-------- Recorded information
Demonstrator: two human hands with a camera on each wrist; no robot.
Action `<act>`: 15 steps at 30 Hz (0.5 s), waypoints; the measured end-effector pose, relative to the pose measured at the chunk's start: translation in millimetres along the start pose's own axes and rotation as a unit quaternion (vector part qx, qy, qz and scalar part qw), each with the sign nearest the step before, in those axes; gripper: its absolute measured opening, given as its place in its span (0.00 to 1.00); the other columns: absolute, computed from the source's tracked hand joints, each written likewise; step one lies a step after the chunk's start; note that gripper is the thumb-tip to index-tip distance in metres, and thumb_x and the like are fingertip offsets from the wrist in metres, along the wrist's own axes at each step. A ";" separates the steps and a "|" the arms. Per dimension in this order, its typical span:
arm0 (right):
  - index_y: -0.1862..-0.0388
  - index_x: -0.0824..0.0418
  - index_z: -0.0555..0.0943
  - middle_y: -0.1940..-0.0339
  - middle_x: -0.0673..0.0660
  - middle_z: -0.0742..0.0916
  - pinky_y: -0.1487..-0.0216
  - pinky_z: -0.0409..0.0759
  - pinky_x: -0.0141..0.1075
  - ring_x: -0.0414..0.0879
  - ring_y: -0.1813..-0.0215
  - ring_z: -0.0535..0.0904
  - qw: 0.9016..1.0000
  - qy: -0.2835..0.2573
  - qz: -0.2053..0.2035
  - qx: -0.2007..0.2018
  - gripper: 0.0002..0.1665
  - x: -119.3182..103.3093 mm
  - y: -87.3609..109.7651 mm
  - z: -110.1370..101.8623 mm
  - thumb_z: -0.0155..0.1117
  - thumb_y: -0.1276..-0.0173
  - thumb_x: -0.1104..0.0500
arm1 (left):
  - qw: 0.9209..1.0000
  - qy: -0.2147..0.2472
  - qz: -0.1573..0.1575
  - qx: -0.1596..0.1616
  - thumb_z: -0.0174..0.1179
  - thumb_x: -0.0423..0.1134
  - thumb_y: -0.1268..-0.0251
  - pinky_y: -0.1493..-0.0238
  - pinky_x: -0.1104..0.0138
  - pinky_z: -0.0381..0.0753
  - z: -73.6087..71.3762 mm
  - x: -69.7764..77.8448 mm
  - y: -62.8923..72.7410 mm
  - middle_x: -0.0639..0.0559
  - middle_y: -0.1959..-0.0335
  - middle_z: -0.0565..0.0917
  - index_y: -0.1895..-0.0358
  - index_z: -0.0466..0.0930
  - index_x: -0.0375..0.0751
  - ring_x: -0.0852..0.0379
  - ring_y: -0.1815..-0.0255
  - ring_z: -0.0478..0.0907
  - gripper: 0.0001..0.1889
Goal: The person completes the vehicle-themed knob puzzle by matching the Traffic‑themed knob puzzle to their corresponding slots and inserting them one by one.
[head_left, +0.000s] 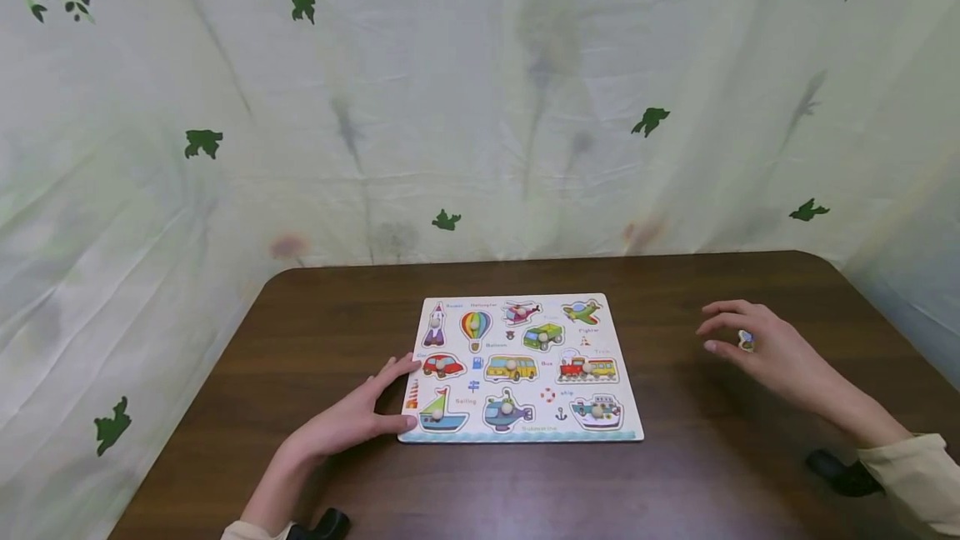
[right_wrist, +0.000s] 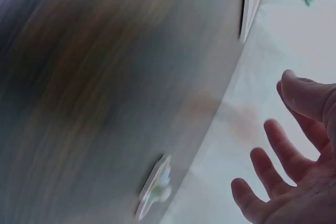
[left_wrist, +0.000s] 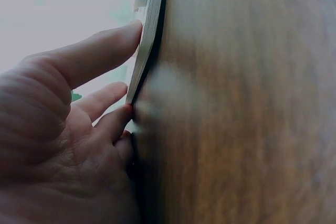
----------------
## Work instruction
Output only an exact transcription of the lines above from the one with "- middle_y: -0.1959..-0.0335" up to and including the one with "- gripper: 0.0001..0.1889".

## Worked solution
  - middle_y: -0.1959..-0.0335
  - middle_z: -0.0565..0.0917
  - index_y: -0.1895..-0.0358
  - index_z: -0.0466..0.0930
  - index_x: -0.0375..0.0751
  - ring_x: -0.0852..0.0379
  - ring_y: -0.1815..-0.0255
  - ring_z: -0.0478..0.0907
  - gripper: 0.0001..0.1889

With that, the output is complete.